Keywording Your Pictures
Organising your photos in an intuitive sensible way is one of the biggest challenges of digital asset management.
As your archive of images grows, you are likely to find it progressively harder to get to what you need if your pictures are arranged solely in albums or, worse still, in a big pool according to the date on which you took them. In these circumstances, finding the image that you know you have but you’re not sure where can be a nightmare. Keywording is one of the best answers to this conundrum.
Potential UsesThe value of keywording can be illustrated by looking at the scenarios in which it is used. Every major photo agency in the world uses keywords to enable potential buyers to find the images which are of interest to them. Indeed, basic keywording (or ‘metalogging’) can be seen in action when you use any search engine’s image search function. Adapting this concept to serve your own personal purposes is not difficult, and the benefits are huge.
To begin with, you will almost certainly need to find some good asset management software, some examples of which are looked at in another article in this section. Once you have done this, you can start keywording your existing photographs.

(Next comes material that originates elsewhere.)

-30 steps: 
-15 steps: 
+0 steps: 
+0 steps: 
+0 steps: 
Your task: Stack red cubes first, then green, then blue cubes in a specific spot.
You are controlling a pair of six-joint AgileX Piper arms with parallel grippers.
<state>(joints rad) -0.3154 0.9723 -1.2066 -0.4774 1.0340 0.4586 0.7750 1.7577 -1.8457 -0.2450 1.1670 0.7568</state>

When adding keywords to images, it is useful to start by looking at the basic rule of journalistic captioning: the '5 W’s And How'. Using this rule, you should be trying to add keywords covering who, what, where, when, why and how for each of your images. In some circumstances not all of these will apply, but considering each in turn will always lead to a more fully formed, and therefore useful, set of keywords. For example, you might have a picture of your son playing football in the park. You can already fulfil three of the ‘W’s. You might then add a time-based keyword and, depending on the circumstances, you might also add a ‘how’, although this may well not be necessary.

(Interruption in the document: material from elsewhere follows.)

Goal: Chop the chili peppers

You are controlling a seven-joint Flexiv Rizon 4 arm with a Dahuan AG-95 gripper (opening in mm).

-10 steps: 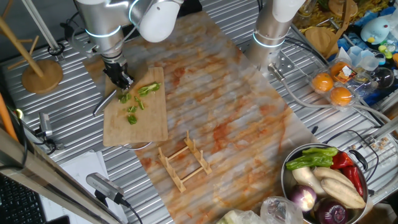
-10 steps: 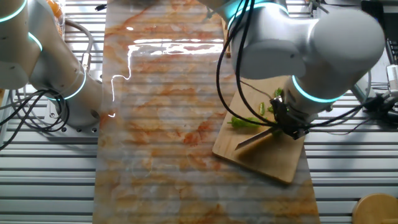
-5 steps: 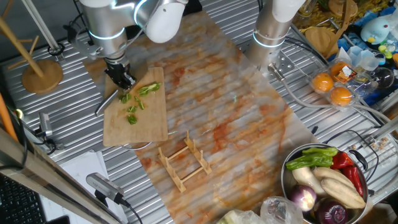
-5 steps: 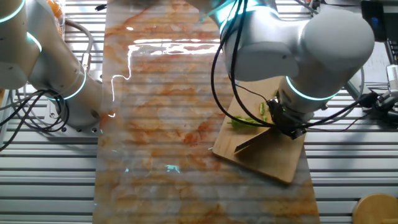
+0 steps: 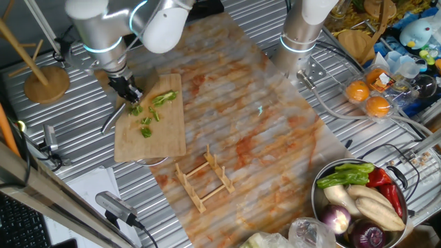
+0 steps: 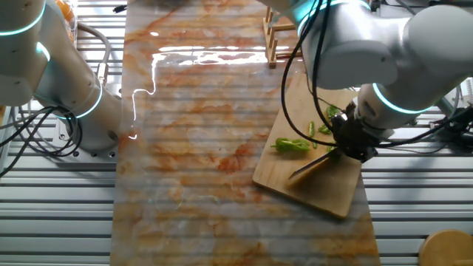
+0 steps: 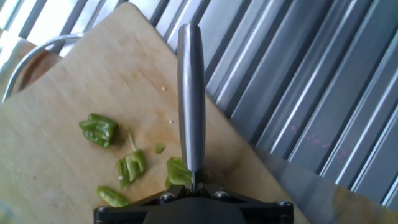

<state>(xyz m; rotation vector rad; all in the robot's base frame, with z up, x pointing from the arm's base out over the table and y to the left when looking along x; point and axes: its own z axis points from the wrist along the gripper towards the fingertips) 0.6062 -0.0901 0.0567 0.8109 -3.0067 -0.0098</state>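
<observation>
Left to right in one fixed view: wooden stand (image 5: 41, 79) at far left on the ribbed bench (image 5: 76, 148), then the arm's claw (image 5: 129, 91) pinching a knife (image 5: 116, 116) whose blade angles down-left over the left edge of the cutting board (image 5: 162, 134). Chili peppers (image 5: 163, 98) are on the board: one larger curved piece near the top edge, several small chunks (image 5: 146, 127) just below the claw. Wooden rack (image 5: 204, 177) sits on the marbled mat (image 5: 262, 138) near the board's lower right corner. Second arm base (image 5: 298, 34) at top, well apart. Oranges (image 5: 367, 98) in a clear pack at right, bowl (image 5: 318, 207) of mixed vegetables at bottom right. Other fixed view: claw (image 6: 353, 142) closed on the knife handle, blade (image 6: 311, 165) slanting low over the board, apart from the big pepper piece (image 6: 293, 145). Hand view: blade (image 7: 191, 99) edge-on, chunks (image 7: 99, 130) to its left, one chunk (image 7: 178, 172) right by the blade's base.
</observation>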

Keyword ChoicesHaving looked at these six recommended requirements, you should then give some thought to the keywords that you will actually use to fill them. The trick is to be precise enough that you can easily find exactly what you want, but broad enough that you will find something relevant when you are doing a more general search. In order to achieve this, you might well find that you need more than one keyword for each ‘W’ and the ‘how’. For example, ‘football’ might not be enough for ‘what’; you may also wish to add ‘kicking’ or ‘holding’, and so on.
The keywords that you choose, and the system that you use to create them, will be dependent on the purpose for which you are organising your images. Someone keywording images for personal, nostalgic use would keyword differently to a sports journalist sending images to their agent, for example.

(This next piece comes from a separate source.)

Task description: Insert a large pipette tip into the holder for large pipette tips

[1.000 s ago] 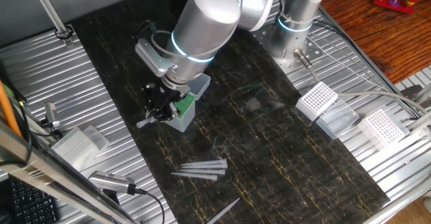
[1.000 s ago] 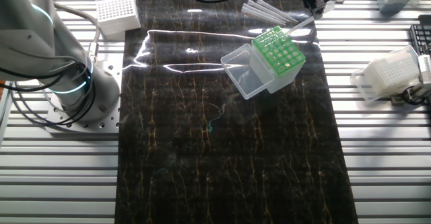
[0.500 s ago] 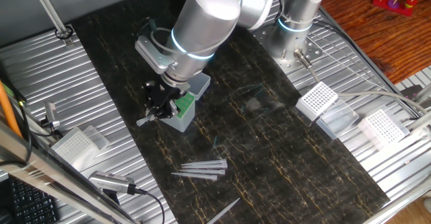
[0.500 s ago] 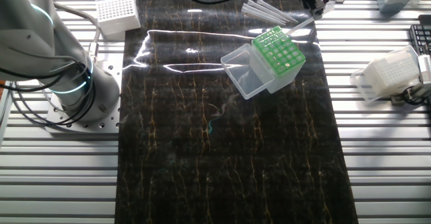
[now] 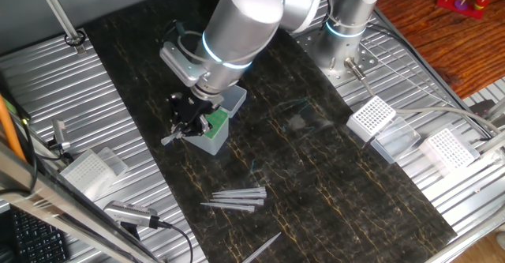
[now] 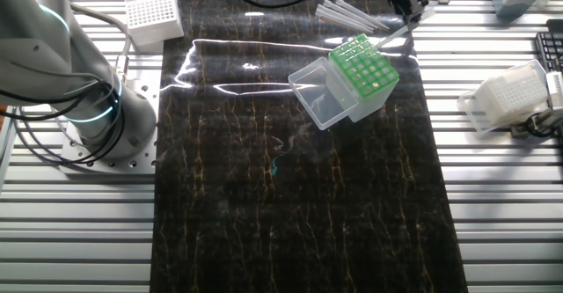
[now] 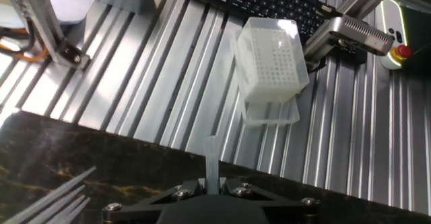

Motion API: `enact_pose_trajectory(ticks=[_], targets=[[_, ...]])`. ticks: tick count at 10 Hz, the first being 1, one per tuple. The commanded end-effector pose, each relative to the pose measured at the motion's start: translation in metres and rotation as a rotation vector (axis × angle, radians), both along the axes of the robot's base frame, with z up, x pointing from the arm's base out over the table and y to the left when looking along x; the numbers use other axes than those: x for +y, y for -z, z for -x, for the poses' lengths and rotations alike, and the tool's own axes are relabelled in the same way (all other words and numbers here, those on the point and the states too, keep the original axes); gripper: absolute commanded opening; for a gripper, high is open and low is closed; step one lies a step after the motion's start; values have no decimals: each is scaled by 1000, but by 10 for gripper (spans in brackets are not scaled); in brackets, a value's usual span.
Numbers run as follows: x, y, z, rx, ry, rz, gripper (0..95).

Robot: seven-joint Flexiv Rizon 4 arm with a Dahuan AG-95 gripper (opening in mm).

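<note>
The hand (image 5: pixel 183 125) is clamped on a large pipette tip (image 7: pixel 212 158), which projects forward between its fingers so the narrow end can lead into a grid hole. The holder for large pipette tips (image 6: pixel 356 76) stands on the desk (image 6: pixel 290 196) just beside and below the hand, lid hinged open. Spare tips (image 5: pixel 234 197) lie nearby. Compared with the earlier frame, the hand sits marginally higher; the holder is unchanged.

light: bright, even, from overhead
glare: white streaks on the dark table (image 6: pixel 290 196) mat
shadows: soft, faint
focus: fixed views sharp; hand view slightly soft
distortion: none obvious
</note>
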State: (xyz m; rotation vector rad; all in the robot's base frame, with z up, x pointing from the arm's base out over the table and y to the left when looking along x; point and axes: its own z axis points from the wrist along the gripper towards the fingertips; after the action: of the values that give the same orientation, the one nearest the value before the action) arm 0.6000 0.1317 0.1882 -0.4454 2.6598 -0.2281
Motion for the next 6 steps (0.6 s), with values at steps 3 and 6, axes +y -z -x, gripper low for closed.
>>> enact_pose_trajectory(ticks=[3,6], targets=[[3,3,-2,-4,23,-14,0],[3,2,-2,-4,43,-23,0]])
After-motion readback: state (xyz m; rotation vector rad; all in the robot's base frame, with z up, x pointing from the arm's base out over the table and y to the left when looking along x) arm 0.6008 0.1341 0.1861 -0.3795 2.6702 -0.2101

However, if you have access to software that supports it, the new IPTC IIM (International Press Telecommunications Council Information Interchange Module) can be of great use even to amateur photographers. This very useful standard for keywording allows the user to assign an unlimited number of words to each of their images. Depending on your software, these words can then be saved for use again at a later date.
Virtually every piece of contemporary digital asset management now supports this standard, and it is highly recommended that you find software that does.